A four lumen, balloon flotation catheter is advanced into the pulmonary artery to monitor diastolic pressure.

 One of the first methods of advanced cardiac monitoring that provided reliable monitoring.

Also can be used for cardiac pacing, pulmonary angiography and monitoring of mixed venous oxygen saturation.

Potential complications include: pneumothorax, arrhythmias, endocarditis, valve trauma, thrombosis, artery rupture.

Thermodilution methods: Pulse-induced continuous cardiac output, PICCO

Cannulae are placed in the femoaral artery and central vein. Cold fluid boluses are injected centrally then detected by a thermistor on the tip of the arterial line.

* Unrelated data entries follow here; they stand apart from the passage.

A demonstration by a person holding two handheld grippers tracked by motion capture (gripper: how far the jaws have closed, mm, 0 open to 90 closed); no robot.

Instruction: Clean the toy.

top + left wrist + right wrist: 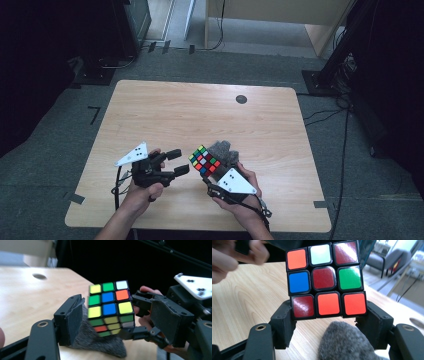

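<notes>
Right gripper (pixel 206 172) jaws clamp the multicoloured plastic puzzle cube (pixel 205 160); left gripper (pixel 181 161) jaws stand apart and should square up on the cube's near layer before closing.

We see a glossy plastic cube (pixel 325 280) above matt pale wood table (pixel 200 110). Beside the cube, fuzzy grey cloth (pixel 344 342).

The cube (pixel 205 160) sits between the right tongs (pixel 212 175), near the table's (pixel 200 110) front edge. The left tongs (pixel 177 162) lie just left of it. A cloth (pixel 223 151) lies behind, perhaps touching.
</notes>
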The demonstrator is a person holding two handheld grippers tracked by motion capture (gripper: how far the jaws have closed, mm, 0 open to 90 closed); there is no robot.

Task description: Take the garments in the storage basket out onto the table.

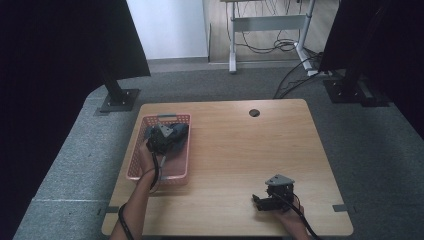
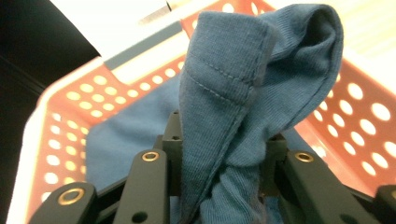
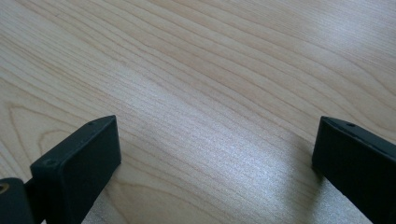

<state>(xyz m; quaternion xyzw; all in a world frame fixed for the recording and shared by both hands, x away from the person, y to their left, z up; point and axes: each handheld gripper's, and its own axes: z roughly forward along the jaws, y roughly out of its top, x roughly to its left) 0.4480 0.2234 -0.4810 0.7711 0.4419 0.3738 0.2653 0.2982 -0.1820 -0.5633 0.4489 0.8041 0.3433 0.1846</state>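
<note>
The left hand-held gripper (image 1: 161, 138) is clamped on a bunched fold of blue cloth (image 2: 243, 102) inside the pink basket (image 1: 134, 159). I'd lift slow and straight so the hem doesn't snag. The right hand-held gripper (image 1: 270, 196) sits on the tabletop (image 1: 240, 150), jaws apart, holding nothing.

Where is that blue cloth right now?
The blue cloth is pinched in the left gripper inside the pink basket, on the table's left side in the high view.
</note>
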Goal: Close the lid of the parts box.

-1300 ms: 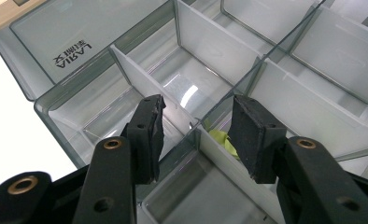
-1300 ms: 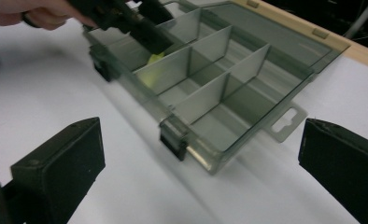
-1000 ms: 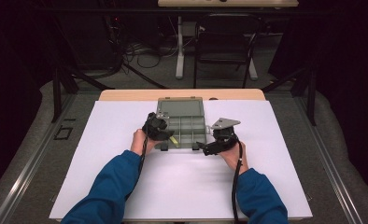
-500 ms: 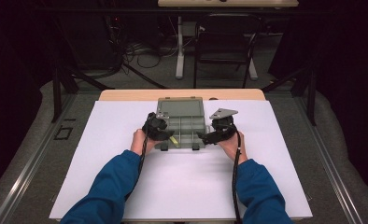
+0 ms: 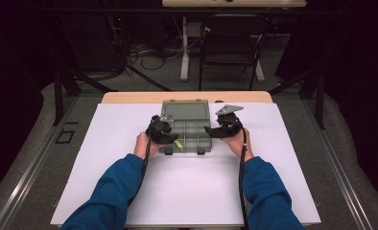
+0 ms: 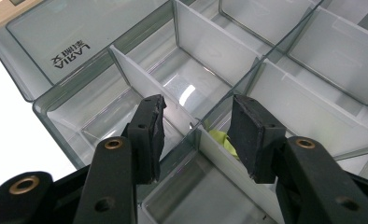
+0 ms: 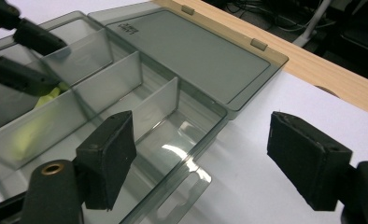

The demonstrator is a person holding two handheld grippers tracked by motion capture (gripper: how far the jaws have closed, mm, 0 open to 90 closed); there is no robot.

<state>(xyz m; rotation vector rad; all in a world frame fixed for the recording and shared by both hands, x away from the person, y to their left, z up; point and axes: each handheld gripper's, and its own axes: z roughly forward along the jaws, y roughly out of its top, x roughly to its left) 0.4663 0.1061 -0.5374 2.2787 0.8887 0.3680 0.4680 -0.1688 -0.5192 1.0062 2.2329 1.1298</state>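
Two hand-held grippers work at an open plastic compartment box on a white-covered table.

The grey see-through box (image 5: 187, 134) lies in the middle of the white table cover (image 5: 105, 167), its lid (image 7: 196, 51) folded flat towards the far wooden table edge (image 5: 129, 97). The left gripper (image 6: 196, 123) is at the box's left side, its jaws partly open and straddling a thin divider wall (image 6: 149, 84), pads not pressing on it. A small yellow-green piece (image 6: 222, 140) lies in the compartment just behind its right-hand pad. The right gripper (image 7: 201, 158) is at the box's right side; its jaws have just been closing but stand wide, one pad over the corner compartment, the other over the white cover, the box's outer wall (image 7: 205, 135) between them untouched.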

Allows for measurement of lung water.

Overcomes problems seen with dye injection menthods.

Tendency to overestimate cardiac output.

Accuracy depends on temperature of inject and 'smooth' injection.

Multiple injections through out the ventilatory cycle are needed to improve accuracy.

Requires injection of fluid that may be contary to the patients requirements and also cold boluses have been associated to bradycardia and supraventricular tachycardias. 

 Pulse Contour Analysis

Calculations based entirely on arterial waveform characteristics in conjunction with patient demographic data.

Continuous measurement.

No need for additional measures so reduced nursing time required.

Easy to use.

 Derived variables.


Anatomy and Physiology

Cardiac output (CO) : The volume of blood, measured in litres, ejected each minute by the heart. For most adults normal resting CO is 4-8L/min.

CO is affected by:

  • Changing tissue metabolic demands.
  • Body composition.
  • Changes in body position.

Cardiac index (CI): Cardiac index is a means of adjusting cardiac output for body size. Normal range is 2.4-4.5L/min/m.